Exercise details → Among the entries below, please repeat exactly and only the lines from the line containing "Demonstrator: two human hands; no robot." to the line containing "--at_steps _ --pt", both lines included.

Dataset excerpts
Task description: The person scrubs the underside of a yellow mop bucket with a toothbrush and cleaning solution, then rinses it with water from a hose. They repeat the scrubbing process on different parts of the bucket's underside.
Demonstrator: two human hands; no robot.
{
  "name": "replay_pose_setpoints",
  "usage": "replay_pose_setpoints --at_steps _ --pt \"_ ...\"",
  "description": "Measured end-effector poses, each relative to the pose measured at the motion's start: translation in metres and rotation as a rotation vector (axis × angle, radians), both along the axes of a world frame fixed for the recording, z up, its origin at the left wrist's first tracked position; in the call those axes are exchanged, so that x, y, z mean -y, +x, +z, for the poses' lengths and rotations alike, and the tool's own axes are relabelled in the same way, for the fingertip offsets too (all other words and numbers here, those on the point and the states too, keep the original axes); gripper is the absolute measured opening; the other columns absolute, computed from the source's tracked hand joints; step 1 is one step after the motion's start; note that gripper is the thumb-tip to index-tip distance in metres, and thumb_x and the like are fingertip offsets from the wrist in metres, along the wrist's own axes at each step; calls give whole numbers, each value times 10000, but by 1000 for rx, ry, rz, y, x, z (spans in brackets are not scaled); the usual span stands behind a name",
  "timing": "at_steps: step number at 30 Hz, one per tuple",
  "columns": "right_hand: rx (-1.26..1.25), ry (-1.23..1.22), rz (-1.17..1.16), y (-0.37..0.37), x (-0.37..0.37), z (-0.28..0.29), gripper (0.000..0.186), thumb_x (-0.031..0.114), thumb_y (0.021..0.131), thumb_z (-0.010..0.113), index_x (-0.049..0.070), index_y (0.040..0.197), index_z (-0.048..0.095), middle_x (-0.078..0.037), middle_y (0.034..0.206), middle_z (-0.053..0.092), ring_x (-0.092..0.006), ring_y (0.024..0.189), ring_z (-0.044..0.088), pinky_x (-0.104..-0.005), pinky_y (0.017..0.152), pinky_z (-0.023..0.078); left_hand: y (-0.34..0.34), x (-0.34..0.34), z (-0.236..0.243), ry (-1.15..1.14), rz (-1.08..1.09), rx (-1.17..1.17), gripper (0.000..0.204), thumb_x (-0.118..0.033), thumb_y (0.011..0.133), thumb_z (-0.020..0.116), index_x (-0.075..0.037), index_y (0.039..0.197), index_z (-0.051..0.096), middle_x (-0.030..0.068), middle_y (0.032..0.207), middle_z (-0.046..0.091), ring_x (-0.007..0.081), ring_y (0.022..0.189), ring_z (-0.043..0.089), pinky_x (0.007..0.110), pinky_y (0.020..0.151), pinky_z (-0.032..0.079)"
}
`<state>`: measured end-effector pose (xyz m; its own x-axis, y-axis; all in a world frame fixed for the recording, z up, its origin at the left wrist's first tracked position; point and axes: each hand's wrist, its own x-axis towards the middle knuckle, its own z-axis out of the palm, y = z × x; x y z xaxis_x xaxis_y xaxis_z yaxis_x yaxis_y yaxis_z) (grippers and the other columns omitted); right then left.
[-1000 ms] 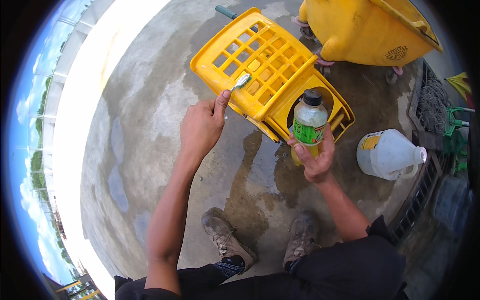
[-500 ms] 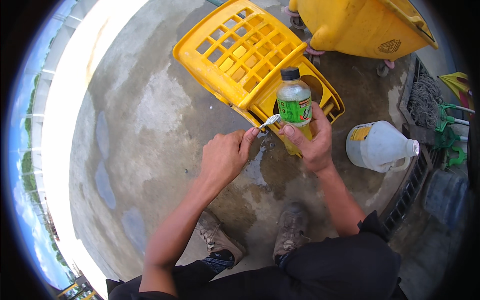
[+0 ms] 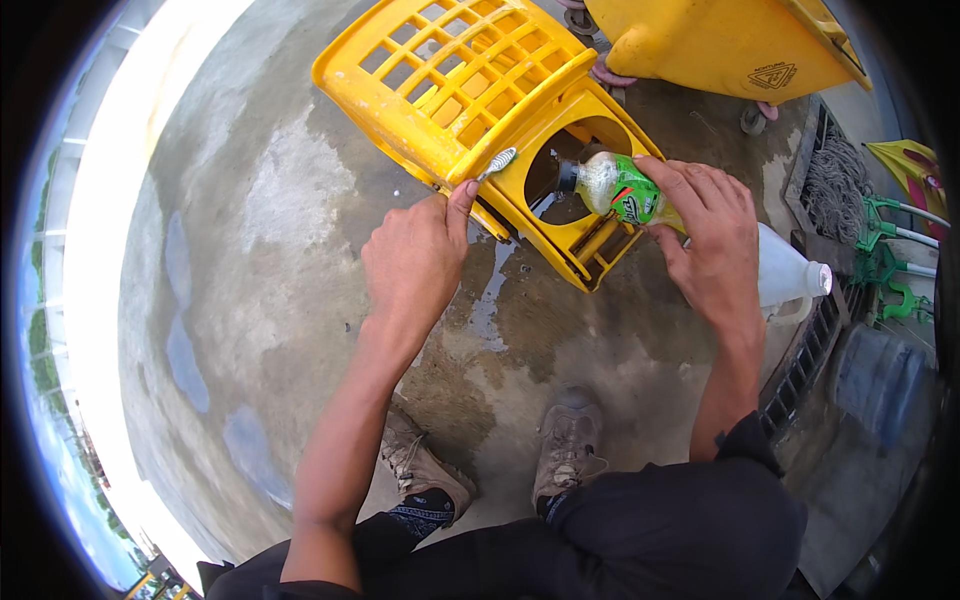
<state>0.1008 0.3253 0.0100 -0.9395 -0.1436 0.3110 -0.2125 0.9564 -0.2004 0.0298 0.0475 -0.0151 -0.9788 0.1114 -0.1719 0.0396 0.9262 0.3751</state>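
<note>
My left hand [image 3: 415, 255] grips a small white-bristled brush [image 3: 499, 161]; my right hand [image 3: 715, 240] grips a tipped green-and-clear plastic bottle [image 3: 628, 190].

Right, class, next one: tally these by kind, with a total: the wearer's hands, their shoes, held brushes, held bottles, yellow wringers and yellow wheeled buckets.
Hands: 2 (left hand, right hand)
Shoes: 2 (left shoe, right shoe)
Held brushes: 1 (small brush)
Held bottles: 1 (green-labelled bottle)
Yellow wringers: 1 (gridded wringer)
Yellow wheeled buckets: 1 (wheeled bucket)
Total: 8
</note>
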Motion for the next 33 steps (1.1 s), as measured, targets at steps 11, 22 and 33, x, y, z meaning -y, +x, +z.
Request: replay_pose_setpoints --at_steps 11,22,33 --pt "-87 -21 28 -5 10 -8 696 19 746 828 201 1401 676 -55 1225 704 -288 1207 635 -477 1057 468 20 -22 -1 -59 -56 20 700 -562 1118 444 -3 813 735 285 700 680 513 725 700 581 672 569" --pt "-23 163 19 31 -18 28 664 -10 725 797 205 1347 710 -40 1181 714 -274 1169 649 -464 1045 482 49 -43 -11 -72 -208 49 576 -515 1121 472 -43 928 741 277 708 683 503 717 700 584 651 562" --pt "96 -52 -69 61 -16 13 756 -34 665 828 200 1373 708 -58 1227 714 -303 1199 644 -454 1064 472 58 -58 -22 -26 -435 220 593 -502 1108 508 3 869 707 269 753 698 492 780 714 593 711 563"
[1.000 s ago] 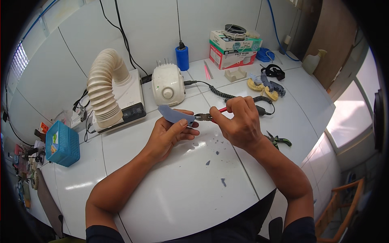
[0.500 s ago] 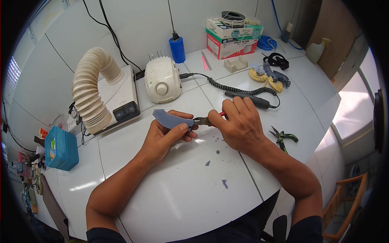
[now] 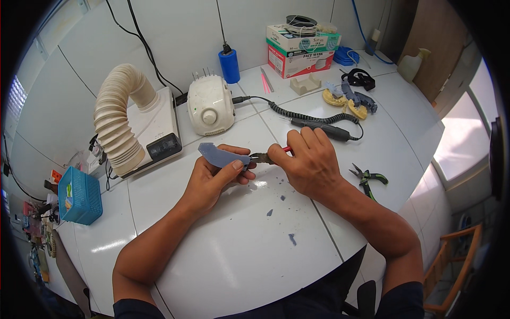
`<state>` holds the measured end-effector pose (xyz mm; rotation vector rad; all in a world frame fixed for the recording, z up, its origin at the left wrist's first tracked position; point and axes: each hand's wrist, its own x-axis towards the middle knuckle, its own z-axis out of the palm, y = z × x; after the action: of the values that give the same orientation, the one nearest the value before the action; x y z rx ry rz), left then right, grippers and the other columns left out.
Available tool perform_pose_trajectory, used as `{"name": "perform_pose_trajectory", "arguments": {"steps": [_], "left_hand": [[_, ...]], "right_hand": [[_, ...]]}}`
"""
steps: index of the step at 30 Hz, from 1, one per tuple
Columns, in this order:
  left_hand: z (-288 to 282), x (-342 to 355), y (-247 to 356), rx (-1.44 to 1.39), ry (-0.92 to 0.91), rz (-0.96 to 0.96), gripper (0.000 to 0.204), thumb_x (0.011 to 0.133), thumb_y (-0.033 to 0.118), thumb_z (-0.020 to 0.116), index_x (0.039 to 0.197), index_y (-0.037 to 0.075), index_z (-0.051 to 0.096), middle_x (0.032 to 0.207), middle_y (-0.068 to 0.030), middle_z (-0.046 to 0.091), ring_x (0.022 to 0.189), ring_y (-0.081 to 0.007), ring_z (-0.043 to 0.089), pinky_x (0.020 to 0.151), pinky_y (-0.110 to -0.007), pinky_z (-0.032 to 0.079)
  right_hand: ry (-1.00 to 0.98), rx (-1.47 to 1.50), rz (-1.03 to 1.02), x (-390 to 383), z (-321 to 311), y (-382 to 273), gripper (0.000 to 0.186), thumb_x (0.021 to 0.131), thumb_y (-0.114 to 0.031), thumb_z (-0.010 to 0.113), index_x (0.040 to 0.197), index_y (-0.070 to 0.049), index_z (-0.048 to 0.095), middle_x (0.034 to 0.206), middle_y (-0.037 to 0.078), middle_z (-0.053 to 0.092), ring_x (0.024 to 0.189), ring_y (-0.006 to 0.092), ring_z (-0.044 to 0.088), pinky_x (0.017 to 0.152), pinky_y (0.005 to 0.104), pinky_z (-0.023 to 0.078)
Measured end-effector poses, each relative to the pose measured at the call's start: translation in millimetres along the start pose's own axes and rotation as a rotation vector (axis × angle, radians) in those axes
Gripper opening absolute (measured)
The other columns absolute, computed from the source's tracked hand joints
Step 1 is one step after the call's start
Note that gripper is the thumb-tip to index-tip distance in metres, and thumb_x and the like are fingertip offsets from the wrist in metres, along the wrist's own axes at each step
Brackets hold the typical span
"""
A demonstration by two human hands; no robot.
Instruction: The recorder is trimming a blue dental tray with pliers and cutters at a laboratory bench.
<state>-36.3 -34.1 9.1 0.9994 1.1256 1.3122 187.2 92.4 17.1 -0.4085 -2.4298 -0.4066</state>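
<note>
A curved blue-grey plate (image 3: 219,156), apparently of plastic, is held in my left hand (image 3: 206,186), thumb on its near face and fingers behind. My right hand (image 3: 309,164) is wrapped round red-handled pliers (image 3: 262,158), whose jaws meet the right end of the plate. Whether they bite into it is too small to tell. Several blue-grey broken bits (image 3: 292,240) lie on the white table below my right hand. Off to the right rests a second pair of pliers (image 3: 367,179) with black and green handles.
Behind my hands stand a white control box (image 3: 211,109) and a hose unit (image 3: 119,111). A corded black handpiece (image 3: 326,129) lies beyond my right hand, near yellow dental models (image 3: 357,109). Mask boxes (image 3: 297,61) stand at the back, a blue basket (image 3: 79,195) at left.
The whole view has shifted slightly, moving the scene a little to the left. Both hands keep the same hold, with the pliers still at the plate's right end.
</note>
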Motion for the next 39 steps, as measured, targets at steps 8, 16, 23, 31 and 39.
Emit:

Completed task →
Demonstrator: two human hands; no robot.
{
  "name": "replay_pose_setpoints",
  "usage": "replay_pose_setpoints --at_steps _ --pt \"_ ...\"",

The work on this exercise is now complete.